• Directions for this task: Go line by line through the entries and show those that hold the string "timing".

■ ■ ■

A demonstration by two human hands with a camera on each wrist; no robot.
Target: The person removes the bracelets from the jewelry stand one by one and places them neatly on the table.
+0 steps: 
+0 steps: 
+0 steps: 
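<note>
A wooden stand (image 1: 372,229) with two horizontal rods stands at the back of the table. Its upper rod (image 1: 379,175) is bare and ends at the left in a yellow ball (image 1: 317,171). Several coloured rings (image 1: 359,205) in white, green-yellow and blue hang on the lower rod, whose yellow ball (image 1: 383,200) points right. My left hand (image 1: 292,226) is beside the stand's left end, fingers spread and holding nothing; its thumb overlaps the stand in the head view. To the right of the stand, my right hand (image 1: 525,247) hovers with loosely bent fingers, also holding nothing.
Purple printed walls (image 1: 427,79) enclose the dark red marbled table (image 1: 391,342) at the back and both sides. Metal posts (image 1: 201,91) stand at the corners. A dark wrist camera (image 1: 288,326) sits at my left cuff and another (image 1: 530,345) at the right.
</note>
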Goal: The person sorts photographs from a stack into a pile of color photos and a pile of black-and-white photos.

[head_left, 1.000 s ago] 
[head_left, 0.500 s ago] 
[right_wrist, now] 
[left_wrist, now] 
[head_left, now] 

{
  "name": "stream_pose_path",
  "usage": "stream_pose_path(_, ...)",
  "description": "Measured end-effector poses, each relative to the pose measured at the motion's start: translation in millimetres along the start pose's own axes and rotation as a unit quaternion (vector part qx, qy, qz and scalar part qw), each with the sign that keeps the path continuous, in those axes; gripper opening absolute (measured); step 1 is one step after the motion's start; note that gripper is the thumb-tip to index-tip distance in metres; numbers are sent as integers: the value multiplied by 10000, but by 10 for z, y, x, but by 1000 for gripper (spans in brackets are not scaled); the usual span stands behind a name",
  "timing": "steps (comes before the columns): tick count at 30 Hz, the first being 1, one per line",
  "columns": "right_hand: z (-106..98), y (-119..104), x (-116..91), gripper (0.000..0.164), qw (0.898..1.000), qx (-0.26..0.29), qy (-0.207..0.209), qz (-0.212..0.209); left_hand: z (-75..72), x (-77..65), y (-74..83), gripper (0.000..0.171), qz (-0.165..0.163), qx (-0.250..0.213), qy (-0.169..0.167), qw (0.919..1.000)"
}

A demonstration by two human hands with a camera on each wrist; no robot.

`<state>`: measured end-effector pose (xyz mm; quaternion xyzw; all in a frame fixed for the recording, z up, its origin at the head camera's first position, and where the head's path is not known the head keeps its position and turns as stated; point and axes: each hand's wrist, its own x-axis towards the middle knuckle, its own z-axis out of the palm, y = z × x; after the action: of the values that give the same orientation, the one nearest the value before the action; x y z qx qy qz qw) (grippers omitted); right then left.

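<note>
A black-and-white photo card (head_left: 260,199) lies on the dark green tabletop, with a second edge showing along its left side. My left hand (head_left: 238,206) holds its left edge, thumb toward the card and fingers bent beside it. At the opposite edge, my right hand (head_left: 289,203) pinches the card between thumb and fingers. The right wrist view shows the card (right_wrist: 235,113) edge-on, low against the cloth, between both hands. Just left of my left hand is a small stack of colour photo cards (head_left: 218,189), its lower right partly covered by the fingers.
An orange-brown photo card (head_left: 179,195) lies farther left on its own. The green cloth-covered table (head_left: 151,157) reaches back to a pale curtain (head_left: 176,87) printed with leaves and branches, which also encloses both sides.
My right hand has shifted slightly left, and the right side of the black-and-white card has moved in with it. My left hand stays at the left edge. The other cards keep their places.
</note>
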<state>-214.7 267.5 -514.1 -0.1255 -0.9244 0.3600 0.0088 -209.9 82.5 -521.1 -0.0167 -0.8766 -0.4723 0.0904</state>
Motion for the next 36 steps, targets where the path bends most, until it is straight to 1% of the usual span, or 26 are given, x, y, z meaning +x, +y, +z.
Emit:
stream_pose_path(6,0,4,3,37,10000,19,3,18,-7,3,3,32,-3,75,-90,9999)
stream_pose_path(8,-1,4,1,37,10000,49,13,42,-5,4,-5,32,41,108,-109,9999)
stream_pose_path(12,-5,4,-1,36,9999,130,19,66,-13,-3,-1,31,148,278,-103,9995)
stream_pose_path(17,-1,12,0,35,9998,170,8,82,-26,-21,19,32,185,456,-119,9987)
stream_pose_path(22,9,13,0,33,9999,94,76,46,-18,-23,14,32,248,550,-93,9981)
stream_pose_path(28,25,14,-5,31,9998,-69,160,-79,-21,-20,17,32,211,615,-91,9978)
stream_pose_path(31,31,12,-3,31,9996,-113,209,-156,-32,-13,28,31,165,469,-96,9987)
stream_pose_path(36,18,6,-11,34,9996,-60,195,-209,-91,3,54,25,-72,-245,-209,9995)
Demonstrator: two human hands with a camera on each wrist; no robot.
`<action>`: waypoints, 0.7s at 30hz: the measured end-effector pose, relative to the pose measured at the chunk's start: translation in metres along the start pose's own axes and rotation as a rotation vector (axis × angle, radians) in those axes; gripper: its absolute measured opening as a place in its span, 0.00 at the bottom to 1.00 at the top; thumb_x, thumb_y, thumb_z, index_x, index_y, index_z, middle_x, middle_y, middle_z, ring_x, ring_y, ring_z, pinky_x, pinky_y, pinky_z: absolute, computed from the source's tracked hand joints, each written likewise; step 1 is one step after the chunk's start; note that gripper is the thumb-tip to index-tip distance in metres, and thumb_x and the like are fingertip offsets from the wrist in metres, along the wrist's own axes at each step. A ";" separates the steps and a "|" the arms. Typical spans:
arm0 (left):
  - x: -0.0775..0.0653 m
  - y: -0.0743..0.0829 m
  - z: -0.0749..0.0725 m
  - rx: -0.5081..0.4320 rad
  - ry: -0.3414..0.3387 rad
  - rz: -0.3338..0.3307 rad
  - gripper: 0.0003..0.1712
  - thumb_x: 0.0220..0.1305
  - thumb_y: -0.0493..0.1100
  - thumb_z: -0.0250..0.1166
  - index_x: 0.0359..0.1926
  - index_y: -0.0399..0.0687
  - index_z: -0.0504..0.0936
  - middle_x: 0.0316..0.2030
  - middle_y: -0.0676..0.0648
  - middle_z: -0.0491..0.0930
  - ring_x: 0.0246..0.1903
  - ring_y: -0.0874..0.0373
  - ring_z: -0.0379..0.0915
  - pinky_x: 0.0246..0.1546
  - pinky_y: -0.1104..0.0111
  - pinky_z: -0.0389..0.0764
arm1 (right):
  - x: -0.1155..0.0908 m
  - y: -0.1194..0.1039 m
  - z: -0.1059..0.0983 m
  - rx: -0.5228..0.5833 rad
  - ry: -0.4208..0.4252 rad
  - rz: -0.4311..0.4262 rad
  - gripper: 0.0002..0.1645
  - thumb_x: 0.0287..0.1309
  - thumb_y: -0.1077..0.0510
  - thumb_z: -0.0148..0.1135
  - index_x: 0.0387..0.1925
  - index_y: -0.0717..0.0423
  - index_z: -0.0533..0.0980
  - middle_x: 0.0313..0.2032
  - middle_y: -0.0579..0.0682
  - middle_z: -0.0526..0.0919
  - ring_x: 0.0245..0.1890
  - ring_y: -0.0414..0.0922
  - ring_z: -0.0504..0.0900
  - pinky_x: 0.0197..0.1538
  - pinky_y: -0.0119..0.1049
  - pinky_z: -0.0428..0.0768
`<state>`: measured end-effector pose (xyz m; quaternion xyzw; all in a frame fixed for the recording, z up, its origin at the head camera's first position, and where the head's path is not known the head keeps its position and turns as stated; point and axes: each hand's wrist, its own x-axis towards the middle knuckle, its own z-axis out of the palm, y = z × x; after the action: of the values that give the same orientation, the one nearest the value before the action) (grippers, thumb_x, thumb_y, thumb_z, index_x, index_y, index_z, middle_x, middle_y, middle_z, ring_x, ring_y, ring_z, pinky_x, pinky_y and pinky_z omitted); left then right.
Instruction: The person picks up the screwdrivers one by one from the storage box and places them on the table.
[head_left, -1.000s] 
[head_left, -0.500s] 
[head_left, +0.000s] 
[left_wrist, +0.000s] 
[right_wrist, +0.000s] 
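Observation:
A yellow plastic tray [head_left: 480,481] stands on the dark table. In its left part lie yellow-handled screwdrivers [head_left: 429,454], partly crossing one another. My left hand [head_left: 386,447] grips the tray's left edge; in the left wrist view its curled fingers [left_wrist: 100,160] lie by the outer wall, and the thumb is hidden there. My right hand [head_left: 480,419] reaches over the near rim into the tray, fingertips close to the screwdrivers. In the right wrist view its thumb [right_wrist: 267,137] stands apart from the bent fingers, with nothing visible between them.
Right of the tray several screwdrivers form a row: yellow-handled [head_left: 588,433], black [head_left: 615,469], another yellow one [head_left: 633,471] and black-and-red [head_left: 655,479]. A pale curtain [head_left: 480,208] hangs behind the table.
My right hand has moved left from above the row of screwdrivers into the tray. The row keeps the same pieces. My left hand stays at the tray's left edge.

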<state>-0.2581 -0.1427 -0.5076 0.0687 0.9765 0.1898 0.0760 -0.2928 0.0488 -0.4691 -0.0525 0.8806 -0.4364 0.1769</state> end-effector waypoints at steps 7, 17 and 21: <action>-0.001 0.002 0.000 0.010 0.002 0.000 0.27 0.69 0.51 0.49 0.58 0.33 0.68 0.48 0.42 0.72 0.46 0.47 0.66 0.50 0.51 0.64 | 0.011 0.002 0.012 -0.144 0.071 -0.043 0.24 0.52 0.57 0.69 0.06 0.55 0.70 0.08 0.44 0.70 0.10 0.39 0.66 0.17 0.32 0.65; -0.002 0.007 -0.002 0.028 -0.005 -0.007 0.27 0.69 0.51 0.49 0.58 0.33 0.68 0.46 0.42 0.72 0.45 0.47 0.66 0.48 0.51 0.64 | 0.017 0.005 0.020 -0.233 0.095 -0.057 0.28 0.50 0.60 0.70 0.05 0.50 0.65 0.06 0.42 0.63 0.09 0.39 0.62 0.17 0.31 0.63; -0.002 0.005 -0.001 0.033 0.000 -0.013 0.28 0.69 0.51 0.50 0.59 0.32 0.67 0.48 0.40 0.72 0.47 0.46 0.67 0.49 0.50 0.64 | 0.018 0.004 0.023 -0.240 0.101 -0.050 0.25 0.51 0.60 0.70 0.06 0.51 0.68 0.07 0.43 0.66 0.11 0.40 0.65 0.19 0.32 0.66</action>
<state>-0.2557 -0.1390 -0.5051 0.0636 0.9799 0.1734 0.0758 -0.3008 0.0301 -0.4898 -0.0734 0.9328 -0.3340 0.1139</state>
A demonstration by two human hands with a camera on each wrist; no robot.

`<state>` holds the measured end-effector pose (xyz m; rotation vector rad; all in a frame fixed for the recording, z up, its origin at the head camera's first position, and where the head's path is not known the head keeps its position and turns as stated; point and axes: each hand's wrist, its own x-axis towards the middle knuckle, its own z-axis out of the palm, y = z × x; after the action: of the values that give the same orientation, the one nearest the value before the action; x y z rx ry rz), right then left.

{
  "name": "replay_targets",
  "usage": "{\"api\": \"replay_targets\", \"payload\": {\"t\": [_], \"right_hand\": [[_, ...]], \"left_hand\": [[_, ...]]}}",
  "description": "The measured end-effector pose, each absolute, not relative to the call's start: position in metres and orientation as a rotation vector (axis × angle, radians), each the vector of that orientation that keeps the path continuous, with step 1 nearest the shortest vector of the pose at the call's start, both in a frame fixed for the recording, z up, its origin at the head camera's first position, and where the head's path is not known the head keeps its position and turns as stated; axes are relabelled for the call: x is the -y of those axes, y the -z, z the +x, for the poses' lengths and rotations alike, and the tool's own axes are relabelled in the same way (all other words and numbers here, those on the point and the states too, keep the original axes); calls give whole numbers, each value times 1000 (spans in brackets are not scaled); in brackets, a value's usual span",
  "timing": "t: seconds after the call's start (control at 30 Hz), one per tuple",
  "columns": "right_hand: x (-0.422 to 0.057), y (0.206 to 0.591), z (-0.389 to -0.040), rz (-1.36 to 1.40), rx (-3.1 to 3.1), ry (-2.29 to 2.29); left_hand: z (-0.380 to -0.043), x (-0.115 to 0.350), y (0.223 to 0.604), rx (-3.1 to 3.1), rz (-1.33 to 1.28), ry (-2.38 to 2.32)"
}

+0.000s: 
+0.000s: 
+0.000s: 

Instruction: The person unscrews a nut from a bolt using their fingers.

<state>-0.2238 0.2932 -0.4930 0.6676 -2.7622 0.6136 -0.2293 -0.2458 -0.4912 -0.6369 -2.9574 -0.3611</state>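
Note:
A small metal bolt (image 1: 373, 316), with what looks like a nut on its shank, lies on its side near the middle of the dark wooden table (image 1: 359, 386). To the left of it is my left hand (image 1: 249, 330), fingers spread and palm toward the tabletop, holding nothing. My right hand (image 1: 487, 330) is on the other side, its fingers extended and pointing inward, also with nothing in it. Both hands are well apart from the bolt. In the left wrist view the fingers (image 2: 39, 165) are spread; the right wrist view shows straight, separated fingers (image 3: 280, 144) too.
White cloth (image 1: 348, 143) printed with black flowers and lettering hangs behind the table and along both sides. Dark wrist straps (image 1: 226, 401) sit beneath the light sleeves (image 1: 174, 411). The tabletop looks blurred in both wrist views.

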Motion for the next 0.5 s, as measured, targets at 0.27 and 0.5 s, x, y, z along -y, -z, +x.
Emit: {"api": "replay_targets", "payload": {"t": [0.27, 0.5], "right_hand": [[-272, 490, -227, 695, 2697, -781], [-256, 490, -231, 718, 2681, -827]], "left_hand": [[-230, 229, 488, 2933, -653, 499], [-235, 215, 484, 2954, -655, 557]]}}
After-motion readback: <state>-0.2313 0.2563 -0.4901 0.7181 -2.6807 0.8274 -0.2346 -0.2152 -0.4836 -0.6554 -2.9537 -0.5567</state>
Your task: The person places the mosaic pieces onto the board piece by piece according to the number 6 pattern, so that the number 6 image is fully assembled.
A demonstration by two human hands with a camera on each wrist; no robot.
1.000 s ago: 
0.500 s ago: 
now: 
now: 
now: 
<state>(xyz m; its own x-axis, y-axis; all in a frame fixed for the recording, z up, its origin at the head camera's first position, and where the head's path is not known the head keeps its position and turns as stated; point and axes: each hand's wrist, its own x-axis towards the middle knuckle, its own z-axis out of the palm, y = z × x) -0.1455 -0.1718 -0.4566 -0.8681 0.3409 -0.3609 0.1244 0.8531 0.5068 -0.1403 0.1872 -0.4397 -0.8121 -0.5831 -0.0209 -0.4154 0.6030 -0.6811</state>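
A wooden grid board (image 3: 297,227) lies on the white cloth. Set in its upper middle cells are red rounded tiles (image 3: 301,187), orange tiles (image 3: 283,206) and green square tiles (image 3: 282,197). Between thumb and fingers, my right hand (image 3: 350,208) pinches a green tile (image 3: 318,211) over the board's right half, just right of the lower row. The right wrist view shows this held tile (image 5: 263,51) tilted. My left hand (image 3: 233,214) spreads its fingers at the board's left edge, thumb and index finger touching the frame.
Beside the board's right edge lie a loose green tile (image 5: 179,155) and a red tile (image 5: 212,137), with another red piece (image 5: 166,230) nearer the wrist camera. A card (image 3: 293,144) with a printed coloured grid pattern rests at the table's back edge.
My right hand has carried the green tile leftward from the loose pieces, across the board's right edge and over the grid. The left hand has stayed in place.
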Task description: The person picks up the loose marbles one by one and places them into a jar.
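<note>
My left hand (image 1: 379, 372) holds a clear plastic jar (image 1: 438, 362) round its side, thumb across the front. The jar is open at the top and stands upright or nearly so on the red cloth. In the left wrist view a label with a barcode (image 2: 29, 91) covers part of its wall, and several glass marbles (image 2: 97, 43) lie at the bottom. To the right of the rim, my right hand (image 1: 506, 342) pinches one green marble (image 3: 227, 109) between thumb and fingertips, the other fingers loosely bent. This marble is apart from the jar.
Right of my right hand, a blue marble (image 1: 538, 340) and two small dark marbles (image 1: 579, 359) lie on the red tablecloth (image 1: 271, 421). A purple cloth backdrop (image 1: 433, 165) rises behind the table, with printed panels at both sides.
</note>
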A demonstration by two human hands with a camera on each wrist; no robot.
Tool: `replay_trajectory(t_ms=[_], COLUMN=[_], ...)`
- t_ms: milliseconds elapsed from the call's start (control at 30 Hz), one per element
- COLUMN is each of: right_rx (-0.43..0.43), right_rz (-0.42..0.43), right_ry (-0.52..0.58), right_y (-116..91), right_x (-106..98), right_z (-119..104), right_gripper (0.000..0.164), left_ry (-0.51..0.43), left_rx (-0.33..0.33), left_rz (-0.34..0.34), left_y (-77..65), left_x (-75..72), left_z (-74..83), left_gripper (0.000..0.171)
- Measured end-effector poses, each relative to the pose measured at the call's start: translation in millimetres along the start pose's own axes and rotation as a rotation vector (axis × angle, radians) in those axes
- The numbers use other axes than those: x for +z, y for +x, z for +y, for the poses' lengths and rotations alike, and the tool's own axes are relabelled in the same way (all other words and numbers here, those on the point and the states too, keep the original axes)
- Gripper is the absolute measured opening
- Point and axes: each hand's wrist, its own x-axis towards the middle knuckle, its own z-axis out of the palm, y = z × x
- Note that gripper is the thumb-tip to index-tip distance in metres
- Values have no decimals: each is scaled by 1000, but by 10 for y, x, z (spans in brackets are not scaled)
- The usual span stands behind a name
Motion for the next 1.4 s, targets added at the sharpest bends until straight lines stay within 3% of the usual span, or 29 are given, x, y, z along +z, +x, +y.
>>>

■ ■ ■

• Response area:
  "timing": "steps (comes before the columns): tick count at 30 Hz, the first being 1, one per line",
  "timing": "t: seconds after the call's start (control at 30 Hz), one per tuple",

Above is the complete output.